What you have to do -
Could you reproduce the lines below from the one with "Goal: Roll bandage" through the one with "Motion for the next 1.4"? Keep both ends and add nothing.

══════════════════════════════

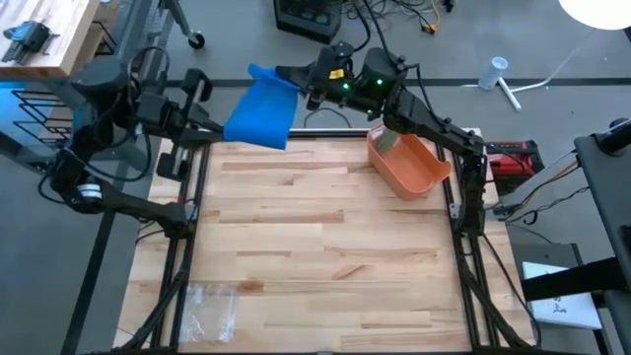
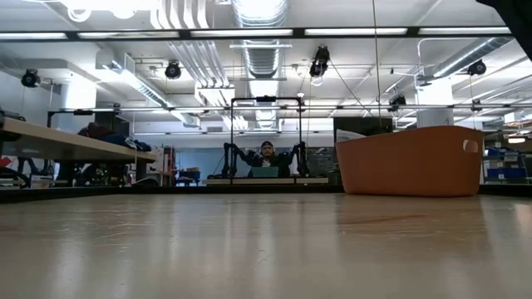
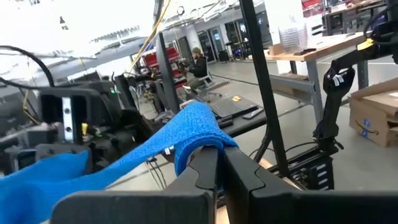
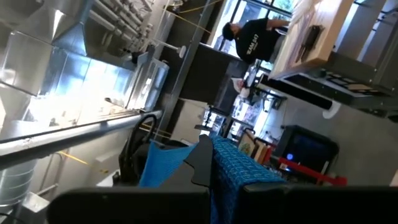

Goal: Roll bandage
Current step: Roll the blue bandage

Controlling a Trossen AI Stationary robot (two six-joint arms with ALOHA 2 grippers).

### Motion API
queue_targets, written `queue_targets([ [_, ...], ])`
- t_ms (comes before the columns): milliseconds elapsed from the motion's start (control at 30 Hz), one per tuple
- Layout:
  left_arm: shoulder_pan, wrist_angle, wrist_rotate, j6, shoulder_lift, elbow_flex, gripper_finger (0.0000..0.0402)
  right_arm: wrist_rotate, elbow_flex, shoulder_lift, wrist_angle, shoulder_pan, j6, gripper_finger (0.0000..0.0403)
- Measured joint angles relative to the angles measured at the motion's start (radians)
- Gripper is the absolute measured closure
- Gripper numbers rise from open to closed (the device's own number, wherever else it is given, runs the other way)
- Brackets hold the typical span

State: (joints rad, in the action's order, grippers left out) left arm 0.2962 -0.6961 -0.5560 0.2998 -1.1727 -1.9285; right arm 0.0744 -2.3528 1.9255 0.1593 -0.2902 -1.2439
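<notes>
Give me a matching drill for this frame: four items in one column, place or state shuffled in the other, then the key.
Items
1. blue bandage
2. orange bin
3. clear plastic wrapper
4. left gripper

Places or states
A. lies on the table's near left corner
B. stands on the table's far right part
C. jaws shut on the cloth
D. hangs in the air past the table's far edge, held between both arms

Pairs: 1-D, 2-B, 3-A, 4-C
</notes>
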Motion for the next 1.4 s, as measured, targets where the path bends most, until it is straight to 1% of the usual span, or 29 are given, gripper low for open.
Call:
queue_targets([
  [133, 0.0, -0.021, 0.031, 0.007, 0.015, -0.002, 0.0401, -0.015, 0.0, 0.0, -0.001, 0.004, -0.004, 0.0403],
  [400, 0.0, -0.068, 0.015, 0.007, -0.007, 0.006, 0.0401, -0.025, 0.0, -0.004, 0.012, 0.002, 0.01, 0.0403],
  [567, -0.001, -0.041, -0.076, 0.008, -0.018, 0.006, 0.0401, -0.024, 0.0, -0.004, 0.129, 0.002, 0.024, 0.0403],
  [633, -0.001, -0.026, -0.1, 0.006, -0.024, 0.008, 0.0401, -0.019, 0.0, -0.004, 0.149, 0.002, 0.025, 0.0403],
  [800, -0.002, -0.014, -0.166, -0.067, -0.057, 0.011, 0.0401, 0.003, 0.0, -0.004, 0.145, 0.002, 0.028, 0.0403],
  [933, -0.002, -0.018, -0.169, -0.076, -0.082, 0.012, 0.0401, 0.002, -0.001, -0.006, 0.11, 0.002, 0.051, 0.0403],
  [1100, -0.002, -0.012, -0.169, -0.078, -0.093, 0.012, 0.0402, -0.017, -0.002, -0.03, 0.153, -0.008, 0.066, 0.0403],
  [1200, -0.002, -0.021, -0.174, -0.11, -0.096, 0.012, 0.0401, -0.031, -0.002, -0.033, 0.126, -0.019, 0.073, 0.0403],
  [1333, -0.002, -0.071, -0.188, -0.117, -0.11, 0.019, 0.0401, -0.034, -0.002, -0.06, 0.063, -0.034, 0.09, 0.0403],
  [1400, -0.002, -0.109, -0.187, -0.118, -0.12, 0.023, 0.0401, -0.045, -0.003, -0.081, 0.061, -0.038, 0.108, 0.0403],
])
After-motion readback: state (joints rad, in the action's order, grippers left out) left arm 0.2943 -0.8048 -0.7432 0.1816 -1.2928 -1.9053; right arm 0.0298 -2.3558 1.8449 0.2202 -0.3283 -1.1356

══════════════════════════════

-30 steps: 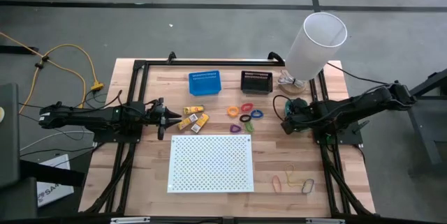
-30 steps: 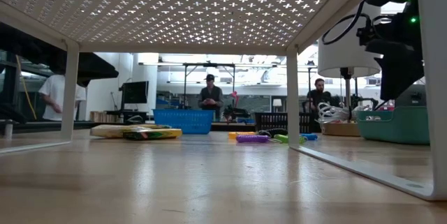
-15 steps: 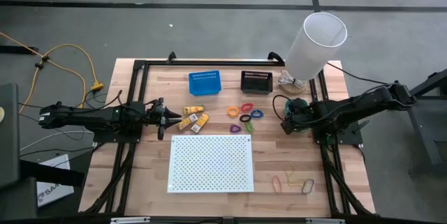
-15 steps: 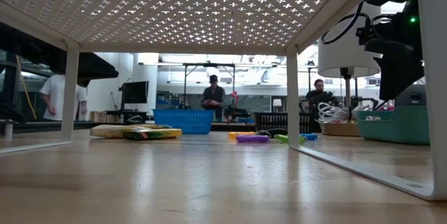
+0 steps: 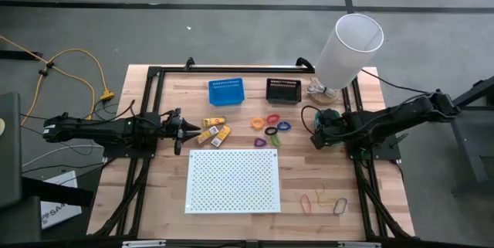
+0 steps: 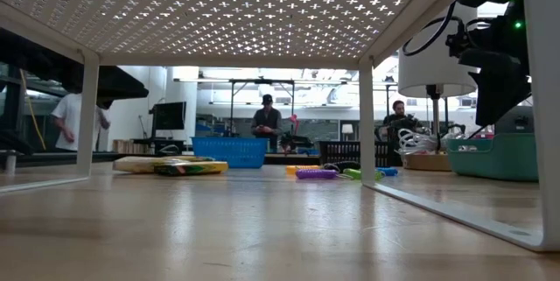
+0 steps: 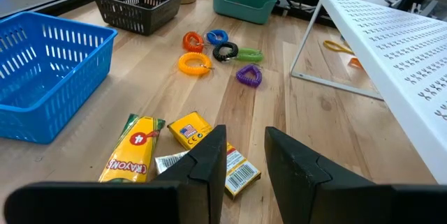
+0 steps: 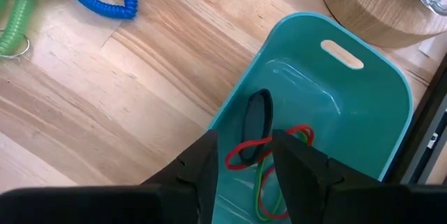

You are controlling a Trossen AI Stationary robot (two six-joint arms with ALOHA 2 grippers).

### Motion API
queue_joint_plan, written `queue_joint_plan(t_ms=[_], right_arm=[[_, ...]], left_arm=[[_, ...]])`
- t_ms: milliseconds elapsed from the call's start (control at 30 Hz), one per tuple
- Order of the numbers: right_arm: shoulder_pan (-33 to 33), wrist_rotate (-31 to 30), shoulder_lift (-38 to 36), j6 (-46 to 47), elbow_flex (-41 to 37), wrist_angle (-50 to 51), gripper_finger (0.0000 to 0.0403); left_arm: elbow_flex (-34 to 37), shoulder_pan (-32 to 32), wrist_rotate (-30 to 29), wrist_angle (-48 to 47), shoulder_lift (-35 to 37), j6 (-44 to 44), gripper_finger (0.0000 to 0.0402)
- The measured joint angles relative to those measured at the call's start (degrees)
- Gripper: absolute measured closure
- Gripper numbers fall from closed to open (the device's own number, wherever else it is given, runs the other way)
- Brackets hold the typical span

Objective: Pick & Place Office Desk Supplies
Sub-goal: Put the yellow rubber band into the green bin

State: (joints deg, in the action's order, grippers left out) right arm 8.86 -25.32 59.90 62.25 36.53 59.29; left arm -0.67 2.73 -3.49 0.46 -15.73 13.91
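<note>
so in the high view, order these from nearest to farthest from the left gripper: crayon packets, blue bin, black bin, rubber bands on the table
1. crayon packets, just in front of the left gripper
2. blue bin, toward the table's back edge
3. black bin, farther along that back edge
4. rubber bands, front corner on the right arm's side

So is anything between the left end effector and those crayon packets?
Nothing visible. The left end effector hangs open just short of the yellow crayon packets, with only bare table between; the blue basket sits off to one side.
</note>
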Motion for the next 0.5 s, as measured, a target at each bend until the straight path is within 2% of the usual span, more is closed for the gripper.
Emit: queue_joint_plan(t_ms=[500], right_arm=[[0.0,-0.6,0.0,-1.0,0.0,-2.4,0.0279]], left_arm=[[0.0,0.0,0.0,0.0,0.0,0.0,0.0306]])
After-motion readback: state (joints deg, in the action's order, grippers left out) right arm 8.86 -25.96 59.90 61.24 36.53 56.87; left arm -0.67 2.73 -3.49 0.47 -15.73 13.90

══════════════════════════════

Exercise answer -
Goal: Roll bandage
Current step: Roll the blue bandage

Controlling a Trossen AI Stationary robot (two six-joint arms with ALOHA 2 grippers).

### Motion API
queue_targets, written `queue_targets([ [_, ...], ])`
- t_ms (comes before the columns): milliseconds elapsed from the motion's start (control at 30 Hz), one per tuple
- Layout:
  left_arm: shoulder_pan, wrist_angle, wrist_rotate, j6, shoulder_lift, elbow_flex, gripper_finger (0.0000..0.0402)
  right_arm: wrist_rotate, elbow_flex, shoulder_lift, wrist_angle, shoulder_pan, j6, gripper_finger (0.0000..0.0403)
- Measured joint angles relative to the angles measured at the motion's start (radians)
- Gripper is the absolute measured closure
- Gripper numbers rise from open to closed (the device's own number, wherever else it is given, runs the other way)
- Brackets hold the typical span

State: (joints rad, in the action's order, grippers left out) left arm 0.2962 -0.6961 -0.5560 0.2998 -1.1727 -1.9285; right arm 0.0744 -2.3528 1.9255 0.1593 -0.2902 -1.2439
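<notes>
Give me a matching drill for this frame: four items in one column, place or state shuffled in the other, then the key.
Items
1. blue bandage
2. orange bin
3. clear plastic wrapper
4. left gripper

Places or states
A. lies on the table's near left corner
B. stands on the table's far right part
C. jaws shut on the cloth
D. hangs in the air past the table's far edge, held between both arms

Pairs: 1-D, 2-B, 3-A, 4-C
</notes>
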Motion for the next 1.4 s, as measured, targets where the path bends most, until it is straight to 1% of the usual span, or 29 are given, gripper low for open.

Nothing else belongs in this answer.